Many of the EU’s trade agreements are still in the ratification process and only implemented on a provisional basis. CETA is a mixed agreement. The chapters which fall into the exclusive competence of the Union are currently applied on a provisional basis with ratification still ongoing in the member states. The chapter on investment protection, on the other hand, is not yet applied, pending ratification by the members. The EU and Singapore have negotiated an FTA and an Investment Protection Agreement, two separate treaties. The trade agreement entered into force in late 2019 after the European Parliament and the Council gave their consent. The Investment Protection Agreement is yet to be ratified by all Member States according to their own national procedures. In mid-2019, the EU signed a trade agreement and an Investment Protection Agreement with Vietnam. The FTA with Vietnam was approved by the European Parliament in February 2020; Vietnam previously complied with EU demands to observe international labour standards. The FTA is expected to enter into force in summer 2020.
Policy Follows Judicial Decisions
Following ECJ guidelines, the EU now designs FTAs to ensure that they remain under exclusive EU competency. Thus, areas such as investor-state dispute settlement and portfolio investment have to be negotiated in separate agreements. This clear division of areas into different agreements allows FTAs to be ratified and enforced swiftly and reliably by European legislators. Such a separation is, however, not possible where trade agreements are an integral part of political association agreements (e.g. with Ukraine, Mexico, Mercosur, etc.). These treaties remain mixed, if only because of the foreign and security policy components (the EU negotiations with Mercosur are based on a 20-year-old mandate and do not include investor-state dispute settlement).
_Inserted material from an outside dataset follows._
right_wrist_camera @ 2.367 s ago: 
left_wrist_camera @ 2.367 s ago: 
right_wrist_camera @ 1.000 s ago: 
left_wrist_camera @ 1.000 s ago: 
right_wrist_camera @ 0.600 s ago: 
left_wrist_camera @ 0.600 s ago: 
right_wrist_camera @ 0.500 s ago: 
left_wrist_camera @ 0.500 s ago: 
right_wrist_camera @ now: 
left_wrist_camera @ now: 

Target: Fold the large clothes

Of course, this clear division does not mean that the ratification of FTAs lacks democratic legitimacy. The competence for trade policy rests with the EU; since the Lisbon Treaty, trade agreements must be ratified by the European Parliament. Nevertheless, Member State parliaments should be informed in a timely and comprehensive matter about FTA negotiations in order to provide for a well-informed public debate. A transparent negotiation process includes moreover the publication of the negotiation mandates of the European Commission.